Stephen LeDrew, Evolution of AtheismStephen LeDrew’s Book on the Evolution of Atheism has apparently asked the right questions – if I read Patrik Lindenfors’s considerations at Humanistbloggen correctly. (The Google Translate English version is actually quite readable).

What has become of the old progressive left? – was one of Steven’s questions. (It used to be so tolerant, so multicultural and critical, critical even of science.) What has become of this peculiar brand of nineteenth-century secular “Humanism” (that wanted to become the standard atheist community in the assembly of well meaning religions)? What is eventually this “New Atheism” all about? (It preaches a new brand of scientism, so Steven. It waves with its use of the evolution as the new scientific mode to answer all our more substantial ethical questions. New Atheism is, so LeDrew the sociologist, predominantly white, male and, if we are ready to face it, intrinsically misogynist, in any case openly Islamophobic, eager to support military interventions in the Middle East under the guidance of the US.

The particular problem of the Swedish Humanists

…is not that LeDrew is now living in Sweden where it should be easy to contact him for an interview.
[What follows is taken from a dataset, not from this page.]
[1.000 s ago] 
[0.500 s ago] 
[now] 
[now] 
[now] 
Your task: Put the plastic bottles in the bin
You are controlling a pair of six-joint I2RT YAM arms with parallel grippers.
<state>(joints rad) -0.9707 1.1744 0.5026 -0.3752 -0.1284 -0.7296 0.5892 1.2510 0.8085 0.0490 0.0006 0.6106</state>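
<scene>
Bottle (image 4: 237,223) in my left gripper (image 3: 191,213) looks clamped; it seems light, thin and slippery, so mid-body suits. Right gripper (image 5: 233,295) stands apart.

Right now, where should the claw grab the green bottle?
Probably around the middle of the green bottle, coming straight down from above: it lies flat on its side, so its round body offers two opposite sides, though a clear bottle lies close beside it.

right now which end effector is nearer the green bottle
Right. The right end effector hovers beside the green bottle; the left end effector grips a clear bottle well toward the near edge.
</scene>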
The particular problem of the Swedish Humanists is that they have only recently risked a debate that had almost divided them. Should they embrace New Atheism? Should they give evolution more importance? The New Atheists were apparently doing a great job as modernisers. They are the ones who can presently develop a new agenda. And now this! an insinuation that New Atheism is actually not left nor radical (that had been the fear of old style Humanists) but conservative in the sense of US-American conservatism and neo-liberalism on an agenda one should have discussed with them before adopting them, if LeDrew is right.
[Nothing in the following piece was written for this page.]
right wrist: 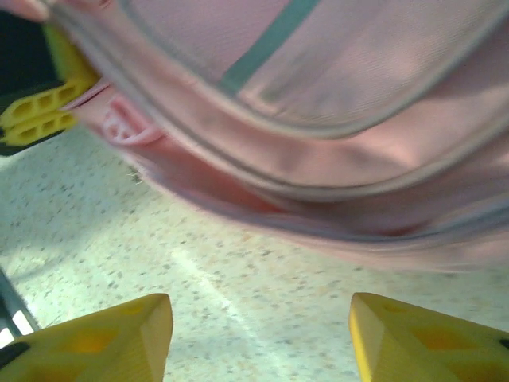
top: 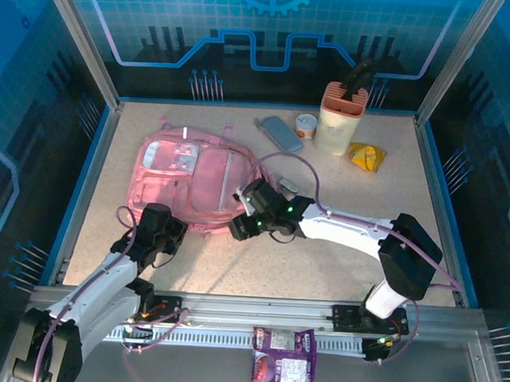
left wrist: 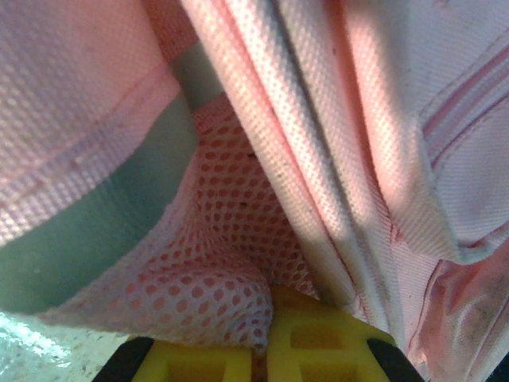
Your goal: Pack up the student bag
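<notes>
The speckled beige table (top: 320, 263) carries the student bag (top: 195, 184), a large soft pink fabric backpack with a clear window pocket. It lies flat at left of centre, front face up. Its long axis runs near to far, leaning slightly left, and the strap loops at the far end suggest its top points away from the arms.

The left gripper (top: 169, 231) is at the bag's near left corner, closed tight on pink mesh and fabric. This probably pins and lifts that edge so the bag cannot slide. In the right wrist view the near edge hangs just off the table.

The right gripper (right wrist: 262, 334) sits by the near right corner, its 2 yellow fingers spread apart with only table between them. It holds nothing and seems ready to take the edge.

Well apart at far right wait a cream pen pot with a coral rim (top: 340, 118), a grey oblong pencil case (top: 279, 132), a crumpled yellow packet (top: 368, 156) and a small round tin (top: 306, 125), likely the contents to pack.
</notes>
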`<state>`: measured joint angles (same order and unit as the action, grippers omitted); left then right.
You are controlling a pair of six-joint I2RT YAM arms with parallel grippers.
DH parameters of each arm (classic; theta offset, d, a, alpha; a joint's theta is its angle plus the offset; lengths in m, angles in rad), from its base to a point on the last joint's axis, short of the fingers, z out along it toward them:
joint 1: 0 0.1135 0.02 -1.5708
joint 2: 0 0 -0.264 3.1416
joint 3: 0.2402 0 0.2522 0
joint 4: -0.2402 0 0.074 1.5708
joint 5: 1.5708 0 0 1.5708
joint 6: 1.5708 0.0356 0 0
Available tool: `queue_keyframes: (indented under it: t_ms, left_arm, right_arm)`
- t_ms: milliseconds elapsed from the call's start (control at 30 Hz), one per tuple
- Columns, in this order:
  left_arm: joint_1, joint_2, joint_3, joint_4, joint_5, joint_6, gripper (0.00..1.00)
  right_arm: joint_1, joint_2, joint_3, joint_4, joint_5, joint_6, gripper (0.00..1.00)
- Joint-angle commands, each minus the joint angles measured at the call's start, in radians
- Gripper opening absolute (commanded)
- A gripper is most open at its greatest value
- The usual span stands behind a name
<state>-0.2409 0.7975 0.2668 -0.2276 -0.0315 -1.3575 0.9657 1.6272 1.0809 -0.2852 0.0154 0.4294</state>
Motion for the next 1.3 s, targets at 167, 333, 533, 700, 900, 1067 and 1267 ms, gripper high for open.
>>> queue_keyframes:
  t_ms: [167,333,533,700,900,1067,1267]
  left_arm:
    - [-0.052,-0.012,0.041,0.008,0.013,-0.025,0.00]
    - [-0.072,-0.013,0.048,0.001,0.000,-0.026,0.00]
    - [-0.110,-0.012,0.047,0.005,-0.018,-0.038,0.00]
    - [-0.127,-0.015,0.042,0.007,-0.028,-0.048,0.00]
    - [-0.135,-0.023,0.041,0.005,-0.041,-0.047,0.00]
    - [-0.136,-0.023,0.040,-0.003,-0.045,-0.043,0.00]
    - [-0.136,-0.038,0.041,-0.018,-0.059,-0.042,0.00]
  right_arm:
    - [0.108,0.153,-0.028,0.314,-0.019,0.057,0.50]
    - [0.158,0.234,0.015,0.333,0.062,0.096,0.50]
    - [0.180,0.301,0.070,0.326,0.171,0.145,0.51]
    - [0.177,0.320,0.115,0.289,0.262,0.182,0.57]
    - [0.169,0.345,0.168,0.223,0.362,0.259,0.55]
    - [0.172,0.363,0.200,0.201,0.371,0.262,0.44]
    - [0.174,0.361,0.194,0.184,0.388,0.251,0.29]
Patrik Lindenfors, the post’s author, is confessedly both, a Swedish Humanist and a proponent of what Steve would stigamtise as “Evolutionism”. The very word is an insult. Stephen LeDrew, so the summary of what one could make of his argument (if not of Jonna Bornemark’s argument, for it was her report one had to rely on) had apparently no clue of what he was talking about –

  • no clue of the full compatibility of Humanism and the New Atheism – the New Atheists are intrinsically Humanists
  • no clue of the radical political liberalism defended by the New Atheists, Dawkins, Harris, Hitchens…
  • no clue of the fact that evolutionist biology has just proven scientifically that warmth, love, compassion and our eagerness to cooperate, are part of our collective biological heritage. (Read Lindenfors’s book on why the evolution has turned us into cooperative beings) Steve’s evolutionism is a Nazi distortion of the true, the benign, the good evolution we should learn to accept.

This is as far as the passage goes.